Shane Healy

Personal information
- Nationality: Irish
- Born: 5 October 1968 (age 57)

Sport
- Sport: Middle-distance running
- Event: 1500 metres

= Shane Healy =

Irish middle-distance runner

Shane Healy (born 5 October 1968) is an Irish middle-distance runner. He competed in the men's 1500 metres at the 1996 Summer Olympics, where he reached the semi-finals.

==Biography==
Healy was born in Dublin, and spent his early years in Goldenbridge Orphanage, after his mother left the family when he was four years old, and his father moved to Manchester. In his late teens, Healy had moved to the United States, working as a waiter, before coming back to Ireland. In the late 1980s, he had travelled to Gibraltar, finding work on a yacht to get money to travel back to North America.

Healy was 22 years old when he took up running, to win a bet for fifty Dollars.
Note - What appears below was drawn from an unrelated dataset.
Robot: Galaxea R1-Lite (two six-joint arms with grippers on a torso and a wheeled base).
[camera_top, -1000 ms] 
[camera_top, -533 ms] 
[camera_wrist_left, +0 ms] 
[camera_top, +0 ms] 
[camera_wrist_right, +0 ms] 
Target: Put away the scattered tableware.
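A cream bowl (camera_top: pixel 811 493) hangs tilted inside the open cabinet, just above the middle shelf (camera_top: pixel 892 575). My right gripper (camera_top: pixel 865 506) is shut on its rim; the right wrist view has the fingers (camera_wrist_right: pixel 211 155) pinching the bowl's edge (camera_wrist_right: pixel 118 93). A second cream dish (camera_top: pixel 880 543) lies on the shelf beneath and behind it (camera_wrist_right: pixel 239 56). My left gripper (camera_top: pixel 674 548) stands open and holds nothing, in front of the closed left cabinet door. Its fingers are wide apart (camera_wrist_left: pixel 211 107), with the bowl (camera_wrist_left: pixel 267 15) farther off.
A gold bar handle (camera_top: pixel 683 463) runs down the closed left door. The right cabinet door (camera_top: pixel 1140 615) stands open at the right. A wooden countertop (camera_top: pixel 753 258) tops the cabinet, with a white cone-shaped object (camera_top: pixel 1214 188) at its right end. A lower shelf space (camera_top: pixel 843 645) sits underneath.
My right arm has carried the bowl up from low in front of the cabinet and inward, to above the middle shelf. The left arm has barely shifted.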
Healy eventually earned a place at Adams State University, in Alamosa, Colorado, where he began running. By the mid 1990s, he had managed to run within one second of the Olympic qualification standard for the 1500m. At a qualification event in Madrid, Healy ran a personal best time to gain a place on the Irish team for the 1996 Summer Olympics in Atlanta. In 1999, Healy initially retired from the sport, but would later make a comeback.

In March 2019, Healy set a new world record for the 1500m indoors in the over 50s category. The following month, he won a bronze medal at the Masters World Cross Country Championships in Poland. In 2020, a documentary about Healy, titled Documentary on One: Shane Healy Back on Track, was aired on RTÉ Radio 1.